The service on the sunny, crisp fall afternoon was held on a rise of land at neighboring Mannington.
Paying respects
Around here said rise is hallowed ground, as it is believed to be atop the area of No. 9 where 19 miners still lay, entombed, hundreds of feet below. Recovery teams were never able to retrieve their remains.
Cecil Roberts, the Vietnam veteran and miner who dug his way up to the post as International President of the United Mine Workers of America, gave remarks.
So did U.S. Sen. Joe Manchin, D-W.Va., a Farmington native who lost an uncle and a couple of good friends in the explosion.
With their amplified voices ringing off the surrounding hills, Roberts and Manchin railed against lawmakers and energy corporations who want to roll back the safety regulations wrought by No. 9.
Before Farmington, coal dust from mine explosions had long settled into a mourning shroud over the area — where natural forested hills shared space with the machine age.
Grim work
Down the road in Monongah, an explosion at a mine in 1907 claimed as many as 500 lives.
As many 100 of the victims may have even been children or teenagers.
By the 1920s, labor watchers and others were saying it would have been statistically safer to be roaming about on a World War I battlefield than toiling in the depths of a West Virginia coal mine — even with the bombs, bullets and mustard gas.
The mantra when mules were used in the mines went as follows:
Safety for the mule was paramount, because while a company could always hire a replacement miner, it had to buy a replacement mule.
“It’s a wonder anybody got out that mine,” Roberts said, nodding in the direction of the striking monument and its 78 names. “And now, they want to take it all away from us.”
“We’re no longer going up against coal barons,” Manchin said. “We’re fighting hedge funds and Wall Street.”
Mrs. Mayle digs in
Juanita Mayle, meanwhile, was fighting for her family.

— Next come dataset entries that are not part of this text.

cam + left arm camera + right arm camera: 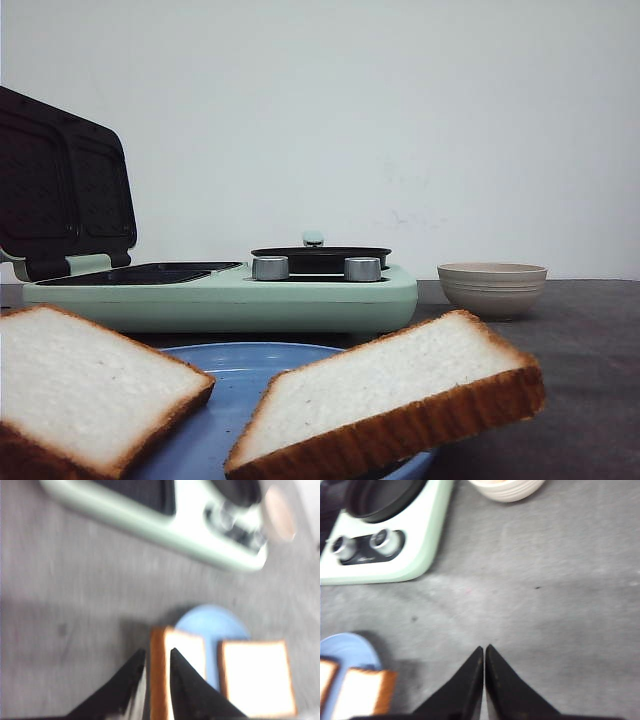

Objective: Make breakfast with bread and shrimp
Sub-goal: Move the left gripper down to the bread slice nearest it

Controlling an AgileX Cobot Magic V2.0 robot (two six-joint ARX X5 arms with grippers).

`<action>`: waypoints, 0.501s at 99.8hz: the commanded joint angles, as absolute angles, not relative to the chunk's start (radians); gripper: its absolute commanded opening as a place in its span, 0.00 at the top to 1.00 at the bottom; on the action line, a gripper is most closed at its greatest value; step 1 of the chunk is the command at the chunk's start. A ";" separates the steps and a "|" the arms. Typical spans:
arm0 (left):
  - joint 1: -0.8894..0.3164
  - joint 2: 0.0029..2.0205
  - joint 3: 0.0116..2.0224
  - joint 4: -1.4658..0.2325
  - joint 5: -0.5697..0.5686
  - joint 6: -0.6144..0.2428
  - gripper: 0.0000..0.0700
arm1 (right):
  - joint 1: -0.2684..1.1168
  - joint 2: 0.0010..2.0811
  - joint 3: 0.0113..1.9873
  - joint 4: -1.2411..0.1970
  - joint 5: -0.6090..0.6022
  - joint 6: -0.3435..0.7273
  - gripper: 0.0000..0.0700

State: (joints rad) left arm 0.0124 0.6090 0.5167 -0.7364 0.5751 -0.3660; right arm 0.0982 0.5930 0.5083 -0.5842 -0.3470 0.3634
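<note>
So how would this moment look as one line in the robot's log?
left gripper: slightly open over bread | right gripper: shut, idle | bread on blue plate | sandwich maker: lid open

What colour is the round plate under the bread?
Light blue. The round blue plate shows best in the front view, under the two white bread slices.

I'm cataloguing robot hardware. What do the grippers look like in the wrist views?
Both the left gripper and the right gripper have plain black fingers that taper from a broad base to pointed tips. No cables, markings or labels show on them.
</note>
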 commanded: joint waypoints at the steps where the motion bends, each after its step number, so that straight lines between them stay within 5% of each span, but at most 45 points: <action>1: 0.002 0.649 0.532 -0.751 0.582 -0.364 0.98 | 0.102 0.601 0.524 -0.582 -0.367 0.389 1.00; 23: -0.055 0.793 0.532 -0.798 0.614 -0.348 0.93 | 0.102 0.606 0.524 -0.588 -0.408 0.388 1.00; 38: -0.095 0.845 0.532 -0.801 0.624 -0.347 0.58 | 0.102 0.606 0.524 -0.585 -0.430 0.385 0.99; 50: -0.111 0.851 0.532 -0.799 0.604 -0.349 0.54 | 0.102 0.606 0.524 -0.585 -0.430 0.385 0.99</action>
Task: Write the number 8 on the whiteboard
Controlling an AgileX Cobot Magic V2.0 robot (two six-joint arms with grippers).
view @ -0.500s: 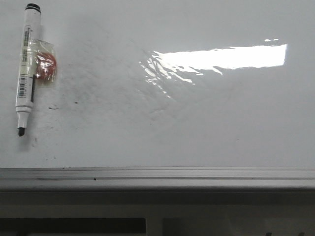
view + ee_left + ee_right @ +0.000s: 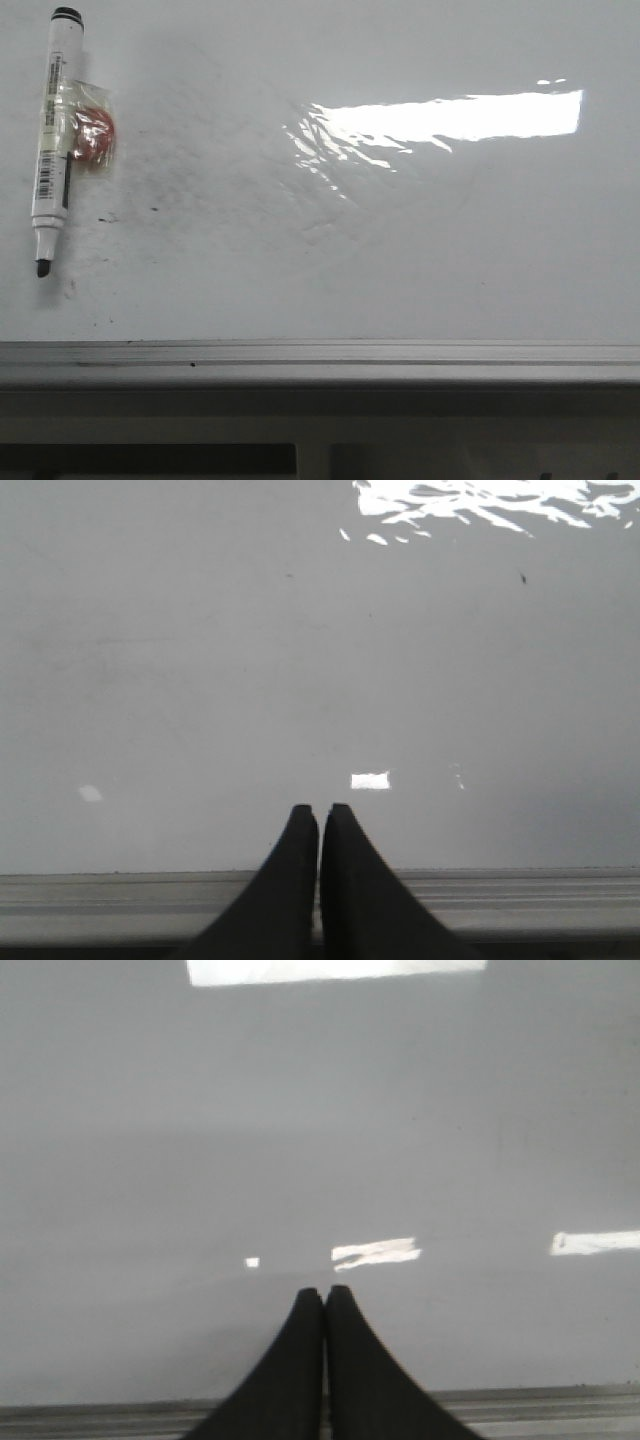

She and Hartsel operated a working farm, on top of his employment in the mines.
“ ‘Working,’ for sure,” said their daughter, Donna Mayle, who was 16 when her father died. “Every one of us had a job to do once we got big enough.”
Donna was often in the passenger seat during those drives down U.S. 250 in the days and weeks after the disaster.
“She had every hope he was going to come out that mine alive,” the daughter said.
“That was Mom,” seconded Donna’s kid sister, Cindy Stoller.
Stoller, who has been a teacher in Preston County Schools, sadly doesn’t remember her father, she said.
She definitely remembers her mother.
Juanita Mayle was 46 when she lost her husband, but she kept the farm going, Stoller said, and she kept her kids in school. She never remarried and died in 1994.
Widows peak
Mayle, though, more than made an acquaintance with Washington, D.C.
She and the other Farmington widows made lots of trips there after the coal dust and the shock settled.
They didn’t want another mining family to go through what they did.
So they organized, lobbied and lobbied some more.
“They were heroes,” Donna Mayle said.
Heroes whose work wasn’t in vain. The Federal Coal Mine Health and Safety Act was signed into law by President Richard Nixon in 1969.
Two years later, Hartsel Mayle’s body was finally pulled from the No. 9 mine.